Long Hot Summer – The Brixton and Toxteth Riots

Where mass unemployment created a sense of alienation it could be expected that school-leavers would feel it most intensely. Of the 1.2 million
under-24-year-olds on the dole, over six hundred thousand were aged between sixteen and nineteen. There were particular black spots. In Manchester’s Moss Side, for instance, the
Hytner inquiry found unemployment among nineteen-year-olds exceeded 60 per cent and the rate in other deprived areas was not far behind. Even many of those who were kept active were not actually in
full-time employment. One hundred and eighty thousand of them were on the Youth Opportunities Programme (YOP), a government-run scheme for sixteen-to eighteen-year-olds which the Thatcher
government had inherited from its Labour predecessor and found itself, through necessity, vastly expanding. From 1983, every unemployed or non-college-/university-going sixteen-year-old was
guaranteed a one-year course (two years from 1985) on the YOP’s replacement, the Youth Training Scheme (YTS), which offered a mixture of work experience and further education. By 1986, almost
one third of school-leavers were joining a YTS scheme rather than going into a job.

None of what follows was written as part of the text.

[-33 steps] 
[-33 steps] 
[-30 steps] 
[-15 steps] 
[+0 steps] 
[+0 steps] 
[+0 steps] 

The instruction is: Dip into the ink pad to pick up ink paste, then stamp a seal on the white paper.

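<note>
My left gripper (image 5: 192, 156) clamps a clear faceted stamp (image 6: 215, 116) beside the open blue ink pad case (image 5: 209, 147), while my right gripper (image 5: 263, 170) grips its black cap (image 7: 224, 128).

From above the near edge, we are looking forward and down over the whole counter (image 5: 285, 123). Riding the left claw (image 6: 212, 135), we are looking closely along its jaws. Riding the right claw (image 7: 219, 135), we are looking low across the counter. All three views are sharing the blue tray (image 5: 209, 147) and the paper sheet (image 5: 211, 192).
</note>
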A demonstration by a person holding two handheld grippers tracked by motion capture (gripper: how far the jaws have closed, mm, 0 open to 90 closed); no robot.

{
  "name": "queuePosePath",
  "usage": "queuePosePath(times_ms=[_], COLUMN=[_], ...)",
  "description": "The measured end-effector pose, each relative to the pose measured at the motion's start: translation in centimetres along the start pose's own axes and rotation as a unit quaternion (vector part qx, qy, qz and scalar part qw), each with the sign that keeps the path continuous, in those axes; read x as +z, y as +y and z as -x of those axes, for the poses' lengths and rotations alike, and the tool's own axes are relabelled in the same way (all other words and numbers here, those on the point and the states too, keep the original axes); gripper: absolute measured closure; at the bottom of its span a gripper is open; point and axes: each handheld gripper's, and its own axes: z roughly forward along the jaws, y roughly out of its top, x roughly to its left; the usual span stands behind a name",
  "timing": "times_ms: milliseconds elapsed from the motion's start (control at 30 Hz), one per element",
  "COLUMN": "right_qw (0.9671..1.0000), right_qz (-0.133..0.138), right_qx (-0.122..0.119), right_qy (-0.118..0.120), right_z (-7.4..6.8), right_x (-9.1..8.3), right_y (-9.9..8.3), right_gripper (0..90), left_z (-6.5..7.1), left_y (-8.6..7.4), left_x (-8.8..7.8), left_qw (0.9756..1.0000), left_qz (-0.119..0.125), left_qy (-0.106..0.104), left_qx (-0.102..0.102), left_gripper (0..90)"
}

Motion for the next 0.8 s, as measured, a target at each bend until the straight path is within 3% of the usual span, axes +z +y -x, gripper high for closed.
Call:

In an effort to keep idle youths off the streets and to provide them with an alternative to what had formerly
been offered by apprenticeships in different industries, the Conservatives found themselves presiding over a vast extension of state oversight. The experience of many on the scheme was that it was
more a device for companies to exploit cheap labour than a means of providing the effective on-the-job training it promised; though there was no compulsion to choose a YTS scheme over being on the
dole – at least until 1988, when unemployment benefit was finally withdrawn from those of YTS age who refused either to join the scheme or to get a job. As far as the government was
concerned, it was better to have young people doing something at least vaguely constructive than sitting around idly claiming unemployment benefit. The most vehement critics were not so sure and
considered it merely an elaborate deception, designed for no greater purpose than to massage the jobless statistics.